- What you will do
The response must consist of the lines below from the one with "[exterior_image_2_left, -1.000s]" through the one with "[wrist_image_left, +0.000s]", exactly as they appear and with both ends kept.

- Material supplied
***
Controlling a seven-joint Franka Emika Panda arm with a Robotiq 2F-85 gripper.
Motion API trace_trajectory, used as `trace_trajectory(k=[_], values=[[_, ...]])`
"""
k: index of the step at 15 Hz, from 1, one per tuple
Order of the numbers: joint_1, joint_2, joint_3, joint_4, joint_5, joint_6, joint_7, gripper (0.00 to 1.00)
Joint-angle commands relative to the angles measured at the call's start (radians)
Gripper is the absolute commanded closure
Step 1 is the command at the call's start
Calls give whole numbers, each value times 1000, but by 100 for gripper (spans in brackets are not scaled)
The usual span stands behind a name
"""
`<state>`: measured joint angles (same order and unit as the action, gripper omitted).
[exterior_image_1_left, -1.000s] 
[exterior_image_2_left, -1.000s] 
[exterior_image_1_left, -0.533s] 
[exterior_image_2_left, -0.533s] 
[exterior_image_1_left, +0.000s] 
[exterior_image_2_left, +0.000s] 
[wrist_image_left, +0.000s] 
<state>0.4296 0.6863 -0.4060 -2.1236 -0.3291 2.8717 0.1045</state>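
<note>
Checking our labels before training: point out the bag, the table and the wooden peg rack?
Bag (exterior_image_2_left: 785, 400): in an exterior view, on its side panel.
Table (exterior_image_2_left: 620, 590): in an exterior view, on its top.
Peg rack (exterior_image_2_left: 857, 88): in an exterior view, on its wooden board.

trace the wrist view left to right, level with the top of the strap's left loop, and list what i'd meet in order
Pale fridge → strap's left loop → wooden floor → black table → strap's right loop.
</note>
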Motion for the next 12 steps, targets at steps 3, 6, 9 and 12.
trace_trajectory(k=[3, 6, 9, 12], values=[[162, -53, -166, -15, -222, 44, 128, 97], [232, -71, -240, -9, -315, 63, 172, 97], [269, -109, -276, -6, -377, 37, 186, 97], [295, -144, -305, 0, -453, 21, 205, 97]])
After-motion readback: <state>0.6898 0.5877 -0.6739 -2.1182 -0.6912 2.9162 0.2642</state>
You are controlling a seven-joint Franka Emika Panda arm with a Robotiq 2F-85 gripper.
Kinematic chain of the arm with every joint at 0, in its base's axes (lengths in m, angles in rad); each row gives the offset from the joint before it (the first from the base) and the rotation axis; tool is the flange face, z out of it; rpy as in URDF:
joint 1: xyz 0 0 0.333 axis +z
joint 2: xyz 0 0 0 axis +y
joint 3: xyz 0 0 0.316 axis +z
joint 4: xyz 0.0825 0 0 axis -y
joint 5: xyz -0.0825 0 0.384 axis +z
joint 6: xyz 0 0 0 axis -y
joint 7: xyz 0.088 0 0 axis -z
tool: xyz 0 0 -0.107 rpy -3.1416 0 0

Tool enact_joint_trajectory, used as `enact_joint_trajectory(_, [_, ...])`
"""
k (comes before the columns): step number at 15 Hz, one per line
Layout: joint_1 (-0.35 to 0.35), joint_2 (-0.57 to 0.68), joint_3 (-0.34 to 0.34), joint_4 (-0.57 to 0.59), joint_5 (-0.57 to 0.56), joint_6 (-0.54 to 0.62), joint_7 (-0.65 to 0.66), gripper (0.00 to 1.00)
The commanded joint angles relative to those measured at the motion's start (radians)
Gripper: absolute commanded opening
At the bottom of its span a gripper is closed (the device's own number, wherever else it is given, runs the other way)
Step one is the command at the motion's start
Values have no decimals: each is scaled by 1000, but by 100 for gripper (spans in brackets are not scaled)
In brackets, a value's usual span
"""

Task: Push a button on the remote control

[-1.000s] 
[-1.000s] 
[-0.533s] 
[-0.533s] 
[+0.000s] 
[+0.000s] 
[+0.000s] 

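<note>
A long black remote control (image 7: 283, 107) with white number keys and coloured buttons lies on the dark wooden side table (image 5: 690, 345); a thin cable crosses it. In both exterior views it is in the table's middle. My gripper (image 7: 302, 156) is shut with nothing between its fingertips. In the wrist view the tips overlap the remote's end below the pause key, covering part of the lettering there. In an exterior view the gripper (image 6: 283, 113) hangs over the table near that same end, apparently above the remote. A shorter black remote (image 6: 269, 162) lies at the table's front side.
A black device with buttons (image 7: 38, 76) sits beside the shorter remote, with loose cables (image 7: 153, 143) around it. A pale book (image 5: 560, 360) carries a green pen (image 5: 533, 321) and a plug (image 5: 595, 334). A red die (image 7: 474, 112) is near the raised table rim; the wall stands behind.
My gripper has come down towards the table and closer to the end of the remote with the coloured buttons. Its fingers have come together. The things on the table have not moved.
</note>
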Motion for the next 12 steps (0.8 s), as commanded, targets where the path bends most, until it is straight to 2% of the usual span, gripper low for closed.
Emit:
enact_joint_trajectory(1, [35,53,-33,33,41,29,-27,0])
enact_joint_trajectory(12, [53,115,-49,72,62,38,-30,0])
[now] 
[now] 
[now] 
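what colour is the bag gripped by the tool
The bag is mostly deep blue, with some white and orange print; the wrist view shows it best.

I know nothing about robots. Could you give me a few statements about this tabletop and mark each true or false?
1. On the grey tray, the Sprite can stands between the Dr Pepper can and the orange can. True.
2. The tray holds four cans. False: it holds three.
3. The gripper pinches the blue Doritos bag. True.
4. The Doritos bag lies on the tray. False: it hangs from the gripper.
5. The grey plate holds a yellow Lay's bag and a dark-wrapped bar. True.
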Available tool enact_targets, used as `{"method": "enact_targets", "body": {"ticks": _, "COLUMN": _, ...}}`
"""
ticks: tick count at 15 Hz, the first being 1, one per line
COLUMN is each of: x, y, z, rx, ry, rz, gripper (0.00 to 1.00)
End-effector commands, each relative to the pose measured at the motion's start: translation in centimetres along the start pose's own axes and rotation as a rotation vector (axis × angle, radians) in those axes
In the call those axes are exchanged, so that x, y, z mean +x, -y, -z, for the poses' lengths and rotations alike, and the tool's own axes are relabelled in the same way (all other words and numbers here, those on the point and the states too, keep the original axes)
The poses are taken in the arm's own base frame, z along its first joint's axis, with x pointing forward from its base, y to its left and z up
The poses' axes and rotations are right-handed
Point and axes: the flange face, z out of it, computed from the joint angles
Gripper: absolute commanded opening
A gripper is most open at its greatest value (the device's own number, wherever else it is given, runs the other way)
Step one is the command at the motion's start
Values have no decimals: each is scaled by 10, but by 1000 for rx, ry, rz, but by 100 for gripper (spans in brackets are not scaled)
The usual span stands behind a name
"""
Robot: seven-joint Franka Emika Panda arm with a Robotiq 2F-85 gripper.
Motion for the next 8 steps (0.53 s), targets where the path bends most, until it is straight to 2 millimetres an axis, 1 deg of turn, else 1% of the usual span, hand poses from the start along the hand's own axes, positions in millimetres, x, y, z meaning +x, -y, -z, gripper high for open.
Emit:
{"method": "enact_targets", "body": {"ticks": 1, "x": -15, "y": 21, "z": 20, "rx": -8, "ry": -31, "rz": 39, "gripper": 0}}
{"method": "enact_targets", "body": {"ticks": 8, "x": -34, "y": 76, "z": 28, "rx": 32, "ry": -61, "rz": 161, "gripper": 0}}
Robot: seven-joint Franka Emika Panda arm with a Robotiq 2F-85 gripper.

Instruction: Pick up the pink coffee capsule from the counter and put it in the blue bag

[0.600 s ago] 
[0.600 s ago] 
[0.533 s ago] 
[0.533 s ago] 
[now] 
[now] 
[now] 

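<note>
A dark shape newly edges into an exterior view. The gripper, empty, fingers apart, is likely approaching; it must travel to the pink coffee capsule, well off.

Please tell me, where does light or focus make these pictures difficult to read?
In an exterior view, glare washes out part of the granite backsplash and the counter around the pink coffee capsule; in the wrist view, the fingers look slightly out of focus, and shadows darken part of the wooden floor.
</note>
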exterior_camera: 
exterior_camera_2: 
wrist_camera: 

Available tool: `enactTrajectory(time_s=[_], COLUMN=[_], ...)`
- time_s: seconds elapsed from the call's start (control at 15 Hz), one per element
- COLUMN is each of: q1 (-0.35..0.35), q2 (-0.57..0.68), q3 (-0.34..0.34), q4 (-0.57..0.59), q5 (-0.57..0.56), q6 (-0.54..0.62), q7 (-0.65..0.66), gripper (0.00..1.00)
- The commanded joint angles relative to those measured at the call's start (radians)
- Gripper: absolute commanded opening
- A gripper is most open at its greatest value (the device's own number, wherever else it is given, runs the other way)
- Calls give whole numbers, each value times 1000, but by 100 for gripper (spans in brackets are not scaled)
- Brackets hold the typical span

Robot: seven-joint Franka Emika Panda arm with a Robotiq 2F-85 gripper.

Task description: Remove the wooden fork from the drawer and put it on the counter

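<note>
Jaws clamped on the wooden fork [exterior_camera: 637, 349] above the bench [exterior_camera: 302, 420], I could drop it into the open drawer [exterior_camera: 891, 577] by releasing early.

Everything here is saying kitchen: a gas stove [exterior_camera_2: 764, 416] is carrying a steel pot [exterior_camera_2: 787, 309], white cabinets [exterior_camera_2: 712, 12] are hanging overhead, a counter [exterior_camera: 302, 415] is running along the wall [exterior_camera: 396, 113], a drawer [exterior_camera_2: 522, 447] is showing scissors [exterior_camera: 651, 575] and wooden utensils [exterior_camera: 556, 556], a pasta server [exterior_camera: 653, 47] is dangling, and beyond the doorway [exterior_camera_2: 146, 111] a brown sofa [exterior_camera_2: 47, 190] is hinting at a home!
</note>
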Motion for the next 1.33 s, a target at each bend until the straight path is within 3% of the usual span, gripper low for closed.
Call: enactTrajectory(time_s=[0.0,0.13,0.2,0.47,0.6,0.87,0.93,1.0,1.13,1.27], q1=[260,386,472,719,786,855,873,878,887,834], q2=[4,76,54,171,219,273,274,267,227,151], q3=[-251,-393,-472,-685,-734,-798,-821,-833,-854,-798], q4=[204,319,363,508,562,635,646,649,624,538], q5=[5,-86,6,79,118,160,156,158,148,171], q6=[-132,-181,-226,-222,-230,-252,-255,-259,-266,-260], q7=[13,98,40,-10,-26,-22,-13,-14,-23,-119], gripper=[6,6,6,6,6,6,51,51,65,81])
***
- Written response
[exterior_image_2_left, -1.000s] 
[exterior_image_1_left, -0.533s] 
[exterior_image_2_left, -0.533s] 
[exterior_image_1_left, +0.000s] 
[exterior_image_2_left, +0.000s] 
[wrist_image_left, +0.000s] 

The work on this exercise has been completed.